Да, такие силы действовали, борьба на Соборе развернулась нешуточная. Царь был судьей беспристрастным, все показания проверял. В частности, некоторые обвинения игумена Нектария отвел как недоказанные. Сектанты этим пользовались. В защиту Артемия выступали свидетелями монахи Тихон и Дорофей, сами еретики, связанные с ним. Появился еще один свидетель, суздальский архимандрит Феодорит, но епископ Суздальский Афанасий указал, что Феодорит — «давны согласник и товарищ Артемиев, негли и сам еретик есть» [312]. Сектантов взялся рьяно защищать епископ Рязанский Кассиан. Однако прямо на заседании «был поражен Богом». Видимо, в пылу споров его хватил инсульт, он лишился дара речи, у него отнялись руки и ноги, и его увезли в монастырь [313].
От Артемия потянулись нити к его ученикам в Порфирьев, Новоезерский монастыри. Там было решено произвести розыск. Но главные гнезда еретиков уцелели. Башкин выдал многих сообщников, в том числе Артемия, но имени Сильвестра из его уст не прозвучало. Он вдруг повредился умом, стал говорить бессвязно [314]. Возможно, ему подсказали, что дальнейшая откровенность плохо для него кончится, и он симулировал сумасшествие. Или подсыпали какое-нибудь зелье, сделавшее его недееспособным. Сокрушить Сильвестра попытался дьяк Висковатый. Составить обвинения ему помогли Василий Захарьин-Юрьев и Михаил Морозов (свояк Захарьиных). Дьяк подал «писанье», что «Башкин с Артемьем советовал, а Артемий с Сильвестром» [315], что было абсолютной правдой. Уличал и духовника Башкина, Симеона, что он тоже не невинная овечка, а был «советен» со своим «чадом».
Но доказать свои обвинения Висковатый не сумел. Сильвестр от них отрекся. Тут-то и сказалось, что он сам выдал Башкина — соучастие выглядело абсурдным. И к тому же Висковатый навредил сам себе. Желая поразить противника, добавил «до кучи» другое обвинение. Что Сильвестр поместил в Благовещенском соборе неканонические иконы «от своего мудрствования», сделал в алтаре неправильный престол. Но жидовствующие вообще отрицали иконы, а в соборе их поменяли 3 года назад, их видели и митрополит, и царь, и другие священники, не найдя в них ничего предосудительного. Среди духовенства и бояр Сильвестр имел очень сильных друзей, и обвинения Висковатого квалифицировали как сведение личных счетов. Не без иронии обратили внимание, что дьяк 3 года ходил мимо икон и молчал, а сейчас вдруг углядел в них ересь, и за клевету наказали его самого, наложили трехлетнюю епитимью.
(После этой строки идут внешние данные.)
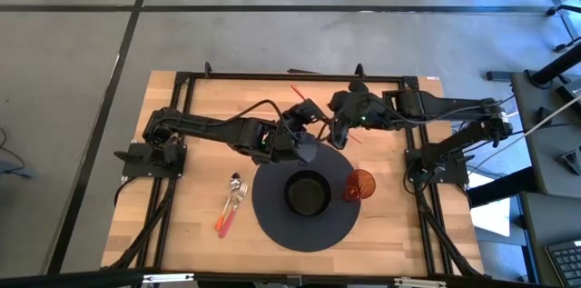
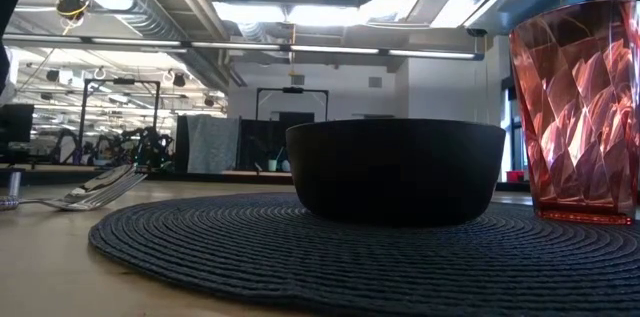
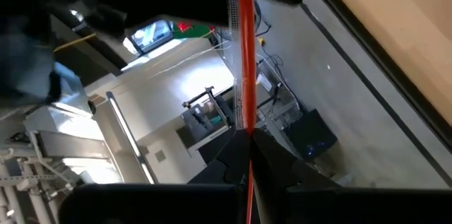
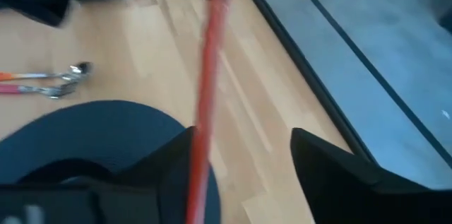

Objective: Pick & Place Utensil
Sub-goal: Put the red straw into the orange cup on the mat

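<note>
Here the red-handled utensil (image 1: 301,94) is held up off the worktop (image 1: 209,106) above its middle toward the far edge, its thin red shaft running on a slant, one end pointing to the far edge and the left corner, the other reaching down toward the right claw; which end bears the working tip cannot be told. The left claw (image 1: 300,117) is clenched on the utensil, and in its own wrist view the red shaft (image 3: 246,54) rises straight out from between the closed fingers. The right claw (image 1: 340,134) stands just beside it with its fingers spread wide, the red shaft (image 4: 205,97) passing between them without a grip that can be seen. Near the front edge lies a round dark woven placemat (image 1: 272,224) carrying a black bowl (image 1: 308,193), with a red faceted cup (image 1: 359,184) at the mat's right rim. Toward the left edge, beside the mat, a spoon (image 1: 234,182) and a fork (image 1: 240,193) with pink and orange handles lie close together, handles pointing at the front edge. The worktop is pale wood planking inside a black frame; around it is grey concrete floor with dark lines, and the low view shows an open hall with ceiling ducts and strip lights.
</note>
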Robot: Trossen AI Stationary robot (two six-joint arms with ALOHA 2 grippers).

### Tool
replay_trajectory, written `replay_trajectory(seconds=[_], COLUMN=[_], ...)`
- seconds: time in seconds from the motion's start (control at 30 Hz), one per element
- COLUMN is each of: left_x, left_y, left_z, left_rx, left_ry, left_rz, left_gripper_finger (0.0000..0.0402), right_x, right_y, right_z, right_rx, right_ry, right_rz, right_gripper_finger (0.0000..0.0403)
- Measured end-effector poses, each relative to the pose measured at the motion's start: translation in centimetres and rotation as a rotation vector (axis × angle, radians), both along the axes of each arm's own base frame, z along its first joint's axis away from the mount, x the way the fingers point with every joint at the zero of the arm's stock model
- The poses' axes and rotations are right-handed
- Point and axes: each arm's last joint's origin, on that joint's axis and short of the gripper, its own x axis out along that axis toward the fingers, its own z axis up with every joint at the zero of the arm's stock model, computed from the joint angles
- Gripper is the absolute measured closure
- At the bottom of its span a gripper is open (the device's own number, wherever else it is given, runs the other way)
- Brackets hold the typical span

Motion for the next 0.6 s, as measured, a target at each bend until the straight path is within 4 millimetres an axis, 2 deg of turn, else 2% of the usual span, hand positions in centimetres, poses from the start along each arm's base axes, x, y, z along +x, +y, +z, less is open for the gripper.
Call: replay_trajectory(seconds=[0.17, 0.4, 0.6], left_x=[0.02, 0.02, 0.02], left_y=[-0.03, -0.03, -0.04], left_z=[-0.02, -0.02, -0.01], left_rx=[-0.007, -0.006, -0.013], left_ry=[0.002, 0.004, -0.01], left_rz=[-0.009, -0.01, -0.005], left_gripper_finger=[0.0399, 0.0399, 0.0399], right_x=[0.28, 0.3, 0.31], right_y=[0.16, 0.24, 0.27], right_z=[0.13, 0.11, 0.11], right_rx=[0.007, -0.009, -0.017], right_ry=[-0.01, 0.008, 0.015], right_rz=[0.071, 0.125, 0.148], right_gripper_finger=[0.0243, 0.0384, 0.0398])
Всем осужденным еретикам царь и Собор сохранили жизнь. Тут уж и советники, и духовенство выступало против смертной казни. Отлучили от Церкви и разослали в заключение по монастырям. Башкина — в Иосифо-Волоцкий, Артемия — в Соловецкий, Ивана Борисова-Бороздина — в Валаамский, куда остальных, неизвестно. По информации литовцев, в темницы попало около 70 «знатных мужей», то есть дворян вроде Башкина и Борисовых-Бороздиных [316]. Но обрубили только небольшую часть. Борисовы-Бороздины приходились двоюродными братьями Ефросинье Старицкой, дядями князя Владимира Андреевича, поддерживали его во время боярского бунта (как, вероятно, и Башкин).